WHAT YOU SHOULD DO.
Wherever a line holds the word "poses", copy that line from the data.

* * *

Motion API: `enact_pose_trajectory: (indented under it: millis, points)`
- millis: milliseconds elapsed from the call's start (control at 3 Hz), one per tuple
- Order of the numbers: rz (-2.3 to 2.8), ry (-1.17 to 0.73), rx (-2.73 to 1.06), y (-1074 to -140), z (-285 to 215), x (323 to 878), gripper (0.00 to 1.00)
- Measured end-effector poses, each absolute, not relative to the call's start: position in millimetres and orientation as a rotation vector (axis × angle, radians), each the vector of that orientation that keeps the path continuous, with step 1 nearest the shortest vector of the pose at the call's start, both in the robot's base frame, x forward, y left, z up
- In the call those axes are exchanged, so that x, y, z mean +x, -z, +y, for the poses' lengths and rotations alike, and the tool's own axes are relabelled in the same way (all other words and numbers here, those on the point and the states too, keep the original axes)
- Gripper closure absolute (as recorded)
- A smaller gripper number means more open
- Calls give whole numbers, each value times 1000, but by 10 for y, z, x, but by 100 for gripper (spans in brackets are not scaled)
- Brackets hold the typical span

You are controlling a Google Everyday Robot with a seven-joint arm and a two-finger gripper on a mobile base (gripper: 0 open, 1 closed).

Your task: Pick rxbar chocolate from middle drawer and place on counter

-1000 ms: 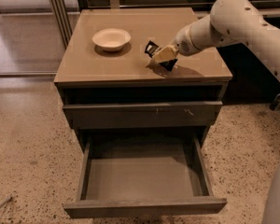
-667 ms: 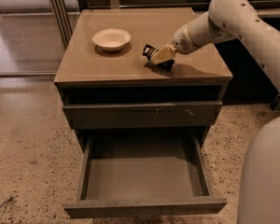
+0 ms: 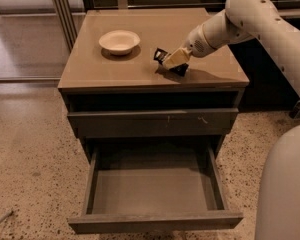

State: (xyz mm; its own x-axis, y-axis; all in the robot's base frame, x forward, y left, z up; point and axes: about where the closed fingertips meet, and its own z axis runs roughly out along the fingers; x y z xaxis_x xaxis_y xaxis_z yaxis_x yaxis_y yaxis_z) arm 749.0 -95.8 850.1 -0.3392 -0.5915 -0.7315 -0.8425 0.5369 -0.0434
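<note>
Only slightly had the claw (image 3: 172, 59) moved since the earlier frames: it had crept a touch toward the white bowl (image 3: 119, 40). Meanwhile the arm's (image 3: 250, 9) white elbow had swung up and inward. A rounded white part of the robot (image 3: 285, 184) had also pushed far into the lower right corner.

The claw sat low over the right half of the counter (image 3: 90, 69), reaching in from the right. Its pale fingers (image 3: 176, 57) were pinched on the rxbar chocolate (image 3: 161, 55). The black wrapper stuck out on both sides of them. The bar was tilted, with its upper corner pointing toward the bowl. Its lower end was down at the counter top beside a dark shadow, but whether it actually touched the surface could not be told.

The bowl stood upright on the left half of the counter, apart from the bar and the claw.

Below, the drawer front with light scratches (image 3: 150, 123) was pushed nearly flush with the cabinet. The middle drawer (image 3: 155, 221) beneath it was pulled out fully toward the camera, with its grey bottom exposed. The cabinet stood on speckled floor (image 3: 30, 159).
</note>
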Motion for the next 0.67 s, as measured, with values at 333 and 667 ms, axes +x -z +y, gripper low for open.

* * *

SOLUTION TO THE PROBLEM.
- Measured end-effector poses, each absolute, not relative to the call's start: position in millimetres and orientation as a rotation vector (axis × angle, radians), each the vector of that orientation that keeps the path continuous, with step 1 nearest the shortest vector of the pose at the call's start, both in the robot's base frame, x forward, y left, z up
- In the call those axes are exchanged, so that x, y, z mean +x, -z, +y, for the poses' lengths and rotations alike, and the tool's own axes are relabelled in the same way (all other words and numbers here, those on the point and the states too, keep the original axes)

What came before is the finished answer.